Have you ever wondered why there are different algorithms for every problem? Let us consider a simple example of Linear Regression and Logistic Regression.
There are two things that explain why Linear Regression is not suitable for classification. The first one is that Linear Regression deals with continuous values whereas classification problems mandate discrete values.
The second problem is regarding the shift in threshold value when new data points are added. Let us take a simple Linear Regression example and fit a line to it. The below graph shows the best fit line. To make the explanation a bit more simple let us take an example of a classification problem in healthcare. Basically, our aim here is to classify whether a person is sick or not.

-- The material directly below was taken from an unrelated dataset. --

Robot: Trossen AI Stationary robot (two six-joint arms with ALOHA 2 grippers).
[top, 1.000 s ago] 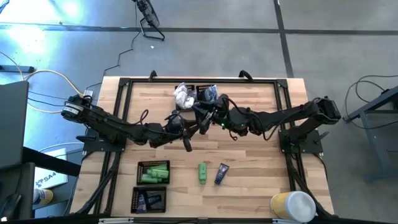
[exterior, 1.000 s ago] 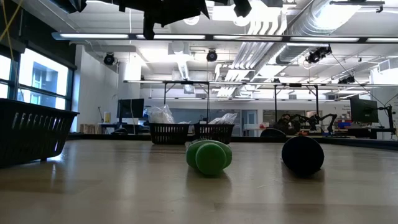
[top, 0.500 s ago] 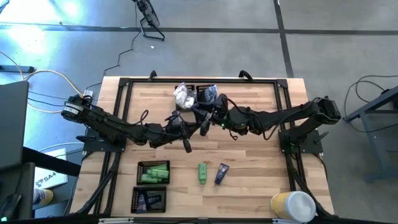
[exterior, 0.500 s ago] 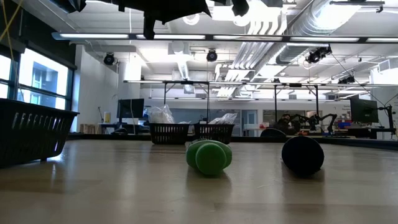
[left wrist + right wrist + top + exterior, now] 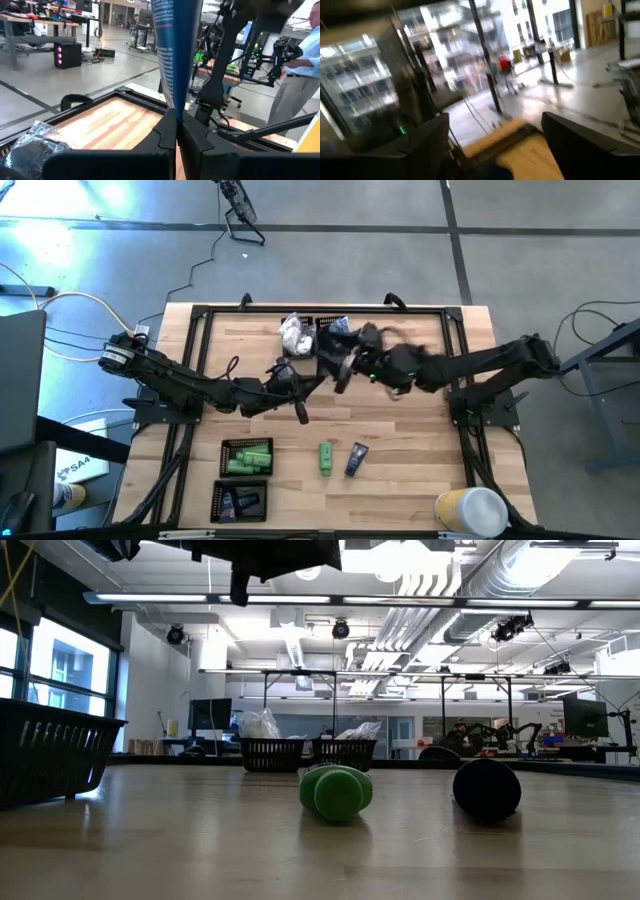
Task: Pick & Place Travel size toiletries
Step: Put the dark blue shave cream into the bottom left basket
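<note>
Item 1. Left tool (image 5: 177, 125): held above the middle of the table (image 5: 400, 435), fingers clamped together on a dark navy tube (image 5: 176, 47) with pale print. The tube stood upright out of the pinch, its flat lower end caught between the fingers.

Item 2. Right tool (image 5: 343, 370): above the far-middle of the table, just beside the left tool and apart from the navy tube; fingers (image 5: 580, 145) spread wide, nothing between them as far as the blurred wrist view allowed.

Item 3. Green tube (image 5: 326, 458) and a second navy tube (image 5: 356, 459): lay side by side on the near-middle of the table, well apart from both tools.

Item 4. Two black mesh trays at the near-left: one (image 5: 247, 457) held green tubes, the other (image 5: 240, 500) navy tubes.

Item 5. Far-edge trays: white crinkly packets (image 5: 294, 332) in one, dark pieces in clear bags (image 5: 333, 330) in the next, close behind the right tool.

Item 6. Person (image 5: 295, 75) stood in the room beyond the table.
</note>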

Technically the hypothesis function for linear regression can be used for logistic regression also but there is a problem.
The above graph shows the best fit line for the given points. This is a simple example and the real-world data is never this simple. So coming back, when we add another point to this dataset, our best fit line shifts to fit that point. Hence the line becomes like this
So according to our example, if we have to classify whether a person is sick or not, this method is not reliable at all since we use a sigmoid function in logistic regression. If there is a shift in the line then the minimum threshold value for classifying the examples changes. So in the beginning, the threshold might be 0.5 but after adding few more data points the value might be 0.8. So the accuracy of the model takes a hit here. Also deploying a model with such instability in a field such as healthcare is not so good and can have dire consequences.
Hence to avoid this we use an algorithm called the Logistic Regression which is a binary classification algorithm to stepover these practical problems that hold back Linear Regression for classification.
Logistic Regression deals with discrete values unlike Linear Regression and also maintains the value of the threshold even when new data points are added.